In a plenary session on Friday, the Central Committee of German Catholics (ZdK) selected Thomas Sternberg 110-80 to succeed its current president, Alois Glück, who has served since 2009.

Glück's term was characterized by revelations of sexual abuse by Catholic priests, a crisis he described as a turning point for the church.

"Without this shock, the loss of trust and the insight that it can't go on like this, an entire series of positive changes wouldn't have happened Germany's Catholic Church," the 75-year-old Glück told news agency KNA earlier this month.

His successor, Sternberg, is a theologian from the western state of North-Rhine Westphalia, which has the second largest Catholic population - just over 40 percent - in the country after Bavaria.

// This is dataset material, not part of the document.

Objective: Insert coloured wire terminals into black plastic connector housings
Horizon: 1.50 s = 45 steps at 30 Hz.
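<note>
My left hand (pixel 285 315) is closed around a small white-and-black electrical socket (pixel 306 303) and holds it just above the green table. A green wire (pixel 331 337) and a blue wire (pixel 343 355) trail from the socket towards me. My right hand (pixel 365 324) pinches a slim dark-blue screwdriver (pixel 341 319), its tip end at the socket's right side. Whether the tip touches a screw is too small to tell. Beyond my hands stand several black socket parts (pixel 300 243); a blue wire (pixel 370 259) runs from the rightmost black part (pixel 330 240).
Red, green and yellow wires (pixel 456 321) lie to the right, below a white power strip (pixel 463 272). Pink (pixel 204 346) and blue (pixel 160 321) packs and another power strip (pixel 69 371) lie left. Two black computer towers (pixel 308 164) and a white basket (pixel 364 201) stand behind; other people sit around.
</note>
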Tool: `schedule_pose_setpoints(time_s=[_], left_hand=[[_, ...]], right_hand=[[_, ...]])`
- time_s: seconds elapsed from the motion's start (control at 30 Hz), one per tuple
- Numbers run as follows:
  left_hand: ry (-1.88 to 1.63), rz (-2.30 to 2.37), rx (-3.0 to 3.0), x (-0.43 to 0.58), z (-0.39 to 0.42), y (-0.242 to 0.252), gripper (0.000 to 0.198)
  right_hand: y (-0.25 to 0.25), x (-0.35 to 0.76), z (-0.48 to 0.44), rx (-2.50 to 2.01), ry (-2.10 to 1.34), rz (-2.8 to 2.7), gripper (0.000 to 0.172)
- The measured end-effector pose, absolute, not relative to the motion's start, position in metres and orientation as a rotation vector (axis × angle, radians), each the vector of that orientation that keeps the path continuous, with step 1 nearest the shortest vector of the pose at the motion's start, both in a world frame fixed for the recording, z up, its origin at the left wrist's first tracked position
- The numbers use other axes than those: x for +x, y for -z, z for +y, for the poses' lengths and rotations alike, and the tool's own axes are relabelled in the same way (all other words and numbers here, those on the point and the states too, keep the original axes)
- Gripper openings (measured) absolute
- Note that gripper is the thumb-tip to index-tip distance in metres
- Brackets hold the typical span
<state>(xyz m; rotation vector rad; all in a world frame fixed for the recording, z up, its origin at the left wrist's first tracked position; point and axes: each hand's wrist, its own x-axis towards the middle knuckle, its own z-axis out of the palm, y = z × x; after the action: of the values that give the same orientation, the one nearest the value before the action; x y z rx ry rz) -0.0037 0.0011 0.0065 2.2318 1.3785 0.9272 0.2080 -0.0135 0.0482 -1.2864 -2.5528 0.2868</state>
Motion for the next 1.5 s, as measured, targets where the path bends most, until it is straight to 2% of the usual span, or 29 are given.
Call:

The 63-year-old has served as a CDU member of state parliament since 2005. He also has continued to direct the Franz Hitze House, a Catholic center for socio-political discourse funded by the diocese of Münster, during his political tenure.

The ZdK acts as liaison between Germany's 23.9 million Catholics, society and politicians, a task which has grown difficult with a widening gap between social norms and Catholic theology.

Political dimension to interreligious dialogue

Sternberg said his first priority would be to support understanding with the Muslim community.

"The people that are deeply rooted in their beliefs are the best ones to conduct such dialogue," he said.

Germany's Muslim community is identified to a great extent with its Turkish minority, which accounts for roughly 18.5 percent of the population. In recent years, relations with members of the Islamic faith have grown shaky as some in Germany fear the impact of conservative Muslim values on the country's comparatively socially liberal laws. The increased influx of Muslim refugees has reenergized the debate on whether Islam is part of the German culture.

In the aftermath of the Paris attacks, fears of an "Islamic State" terror attack have exacerbated suspicions of the Muslim community even further, with a number of false bomb threats - including one that forced the cancellation of a Germany-Netherlands friendly match on Tuesday - bringing life to a halt.